The trial met its primary endpoint, with patients receiving povetacicept achieving a 52.0% reduction in urine protein to creatinine ratio (UPCR) at Week 36. This translated into a statistically significant 49.8% reduction compared to placebo, consistent across all pre-specified patient subgroups.

 

Secondary endpoints also showed robust benefits. Povetacicept patients experienced a 77.4% drop in serum galactose deficient IgA1 (Gd-IgA1) versus a 9.1% increase in placebo, a 79.3% difference. Among patients with baseline hematuria, 85.1% achieved hematuria resolution on povetacicept, compared with 23.4% on placebo.

 

Safety data were encouraging. Povetacicept was generally well tolerated, with most adverse events mild to moderate. No deaths or serious adverse events were linked to the drug, and there were no opportunistic infections or treatment discontinuations due to infection.

 

“The Phase 3 RAINIER 36-week interim analysis results in IgAN are remarkable.
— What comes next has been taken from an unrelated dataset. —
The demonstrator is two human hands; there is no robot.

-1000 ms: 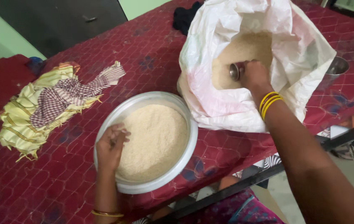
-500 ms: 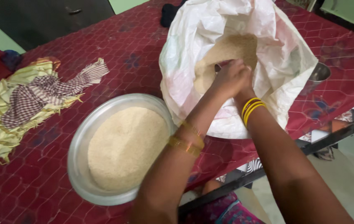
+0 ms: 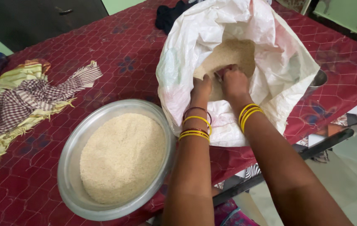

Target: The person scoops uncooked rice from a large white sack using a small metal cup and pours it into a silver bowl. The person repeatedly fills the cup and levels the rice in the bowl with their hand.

With its clinical profile, dosing and administration advantage, and breadth of potential indications, povetacicept demonstrates best-in-class potential and establishes renal medicine as Vertex’s fourth franchise alongside cystic fibrosis, hematology and acute pain,” said Reshma Kewalramani, Chief Executive Officer and President of Vertex.

 

“As a nephrologist, I am struck by the rapid, deep and sustained response to povetacicept, as well as the consistency of benefit across all subgroups. These results are important for patients with IgAN and also bring us one step closer to realizing povetacicept’s pipeline-in-a-product promise. We thank the patients and trial investigators for their trust and for making RAINIER the largest and fastest enrolling of any contemporary IgAN trial.”

 

RAINIER is a global, randomized, double-blind, placebo-controlled Phase 3 trial testing povetacicept 80 mg subcutaneously every four weeks in patients on standard-of-care therapy. The study enrolled 605 patients, with 199 included in the interim analysis population.